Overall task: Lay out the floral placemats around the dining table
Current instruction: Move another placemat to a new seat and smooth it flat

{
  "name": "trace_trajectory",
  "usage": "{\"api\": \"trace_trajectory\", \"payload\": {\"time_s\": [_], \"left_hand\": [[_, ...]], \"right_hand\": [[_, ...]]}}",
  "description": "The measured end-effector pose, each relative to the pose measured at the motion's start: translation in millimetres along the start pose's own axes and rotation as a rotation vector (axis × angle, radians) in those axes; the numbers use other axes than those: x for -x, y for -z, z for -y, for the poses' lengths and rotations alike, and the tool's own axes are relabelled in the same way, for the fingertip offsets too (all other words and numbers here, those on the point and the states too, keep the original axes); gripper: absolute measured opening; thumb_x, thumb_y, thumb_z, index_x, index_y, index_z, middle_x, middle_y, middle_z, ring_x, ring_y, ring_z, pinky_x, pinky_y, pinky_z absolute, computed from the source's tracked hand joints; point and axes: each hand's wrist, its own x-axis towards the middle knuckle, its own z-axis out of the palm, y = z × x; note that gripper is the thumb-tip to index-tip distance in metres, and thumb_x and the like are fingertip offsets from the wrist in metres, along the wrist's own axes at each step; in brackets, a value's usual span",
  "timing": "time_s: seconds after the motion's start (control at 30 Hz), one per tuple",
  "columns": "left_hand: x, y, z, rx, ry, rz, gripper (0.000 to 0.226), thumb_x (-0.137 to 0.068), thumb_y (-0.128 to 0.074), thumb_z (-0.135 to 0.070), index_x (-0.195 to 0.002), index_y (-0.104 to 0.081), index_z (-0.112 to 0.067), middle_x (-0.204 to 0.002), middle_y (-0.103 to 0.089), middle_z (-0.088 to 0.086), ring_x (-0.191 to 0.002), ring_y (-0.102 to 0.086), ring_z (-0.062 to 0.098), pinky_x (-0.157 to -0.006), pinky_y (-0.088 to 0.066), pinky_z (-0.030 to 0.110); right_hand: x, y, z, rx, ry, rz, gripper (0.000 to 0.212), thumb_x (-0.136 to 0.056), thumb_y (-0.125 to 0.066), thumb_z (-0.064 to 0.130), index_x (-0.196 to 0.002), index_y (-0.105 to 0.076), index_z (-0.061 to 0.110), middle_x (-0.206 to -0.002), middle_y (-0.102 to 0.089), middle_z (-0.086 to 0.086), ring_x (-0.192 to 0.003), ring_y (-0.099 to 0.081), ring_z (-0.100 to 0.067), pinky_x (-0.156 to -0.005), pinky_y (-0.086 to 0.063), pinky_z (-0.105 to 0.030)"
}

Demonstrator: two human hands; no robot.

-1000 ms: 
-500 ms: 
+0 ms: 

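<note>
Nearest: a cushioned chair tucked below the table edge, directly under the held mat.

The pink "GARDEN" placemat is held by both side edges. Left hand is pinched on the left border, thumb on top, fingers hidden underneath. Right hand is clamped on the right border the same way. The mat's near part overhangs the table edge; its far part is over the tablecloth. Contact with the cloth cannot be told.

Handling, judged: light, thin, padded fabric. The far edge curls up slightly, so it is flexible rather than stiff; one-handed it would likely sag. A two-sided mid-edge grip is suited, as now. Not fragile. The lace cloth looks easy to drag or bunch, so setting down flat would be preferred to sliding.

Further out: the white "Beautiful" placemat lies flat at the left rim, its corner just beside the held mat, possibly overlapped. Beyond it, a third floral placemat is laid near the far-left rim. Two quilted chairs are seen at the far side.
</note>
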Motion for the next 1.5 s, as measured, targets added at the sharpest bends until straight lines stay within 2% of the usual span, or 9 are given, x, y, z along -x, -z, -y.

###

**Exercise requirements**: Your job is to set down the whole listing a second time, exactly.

**Solution to the problem**:
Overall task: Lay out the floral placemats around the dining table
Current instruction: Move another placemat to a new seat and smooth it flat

{
  "name": "trace_trajectory",
  "usage": "{\"api\": \"trace_trajectory\", \"payload\": {\"time_s\": [_], \"left_hand\": [[_, ...]], \"right_hand\": [[_, ...]]}}",
  "description": "The measured end-effector pose, each relative to the pose measured at the motion's start: translation in millimetres along the start pose's own axes and rotation as a rotation vector (axis × angle, radians) in those axes; the numbers use other axes than those: x for -x, y for -z, z for -y, for the poses' lengths and rotations alike, and the tool's own axes are relabelled in the same way, for the fingertip offsets too (all other words and numbers here, those on the point and the states too, keep the original axes); gripper: absolute measured opening; thumb_x, thumb_y, thumb_z, index_x, index_y, index_z, middle_x, middle_y, middle_z, ring_x, ring_y, ring_z, pinky_x, pinky_y, pinky_z absolute, computed from the source's tracked hand joints; point and axes: each hand's wrist, its own x-axis towards the middle knuckle, its own z-axis out of the palm, y = z × x; note that gripper is the thumb-tip to index-tip distance in metres, and thumb_x and the like are fingertip offsets from the wrist in metres, along the wrist's own axes at each step; in brackets, a value's usual span",
  "timing": "time_s: seconds after the motion's start (control at 30 Hz), one per tuple",
  "columns": "left_hand: x, y, z, rx, ry, rz, gripper (0.000 to 0.226), thumb_x (-0.137 to 0.068), thumb_y (-0.128 to 0.074), thumb_z (-0.135 to 0.070), index_x (-0.195 to 0.002), index_y (-0.104 to 0.081), index_z (-0.112 to 0.067), middle_x (-0.204 to 0.002), middle_y (-0.103 to 0.089), middle_z (-0.088 to 0.086), ring_x (-0.191 to 0.002), ring_y (-0.102 to 0.086), ring_z (-0.062 to 0.098), pinky_x (-0.157 to -0.006), pinky_y (-0.088 to 0.066), pinky_z (-0.030 to 0.110); right_hand: x, y, z, rx, ry, rz, gripper (0.000 to 0.212), thumb_x (-0.136 to 0.056), thumb_y (-0.125 to 0.066), thumb_z (-0.064 to 0.130), index_x (-0.196 to 0.002), index_y (-0.105 to 0.076), index_z (-0.061 to 0.110), middle_x (-0.206 to -0.002), middle_y (-0.102 to 0.089), middle_z (-0.086 to 0.086), ring_x (-0.192 to 0.003), ring_y (-0.099 to 0.081), ring_z (-0.100 to 0.067), pinky_x (-0.156 to -0.005), pinky_y (-0.086 to 0.063), pinky_z (-0.105 to 0.030)"
}

Demonstrator: two human hands; no robot.

-1000 ms: 
-500 ms: 
+0 ms: 

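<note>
Nearest: a cushioned chair tucked below the table edge, directly under the held mat.

The pink "GARDEN" placemat is held by both side edges. Left hand is pinched on the left border, thumb on top, fingers hidden underneath. Right hand is clamped on the right border the same way. The mat's near part overhangs the table edge; its far part is over the tablecloth. Contact with the cloth cannot be told.

Handling, judged: light, thin, padded fabric. The far edge curls up slightly, so it is flexible rather than stiff; one-handed it would likely sag. A two-sided mid-edge grip is suited, as now. Not fragile. The lace cloth looks easy to drag or bunch, so setting down flat would be preferred to sliding.

Further out: the white "Beautiful" placemat lies flat at the left rim, its corner just beside the held mat, possibly overlapped. Beyond it, a third floral placemat is laid near the far-left rim. Two quilted chairs are seen at the far side.
</note>
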Motion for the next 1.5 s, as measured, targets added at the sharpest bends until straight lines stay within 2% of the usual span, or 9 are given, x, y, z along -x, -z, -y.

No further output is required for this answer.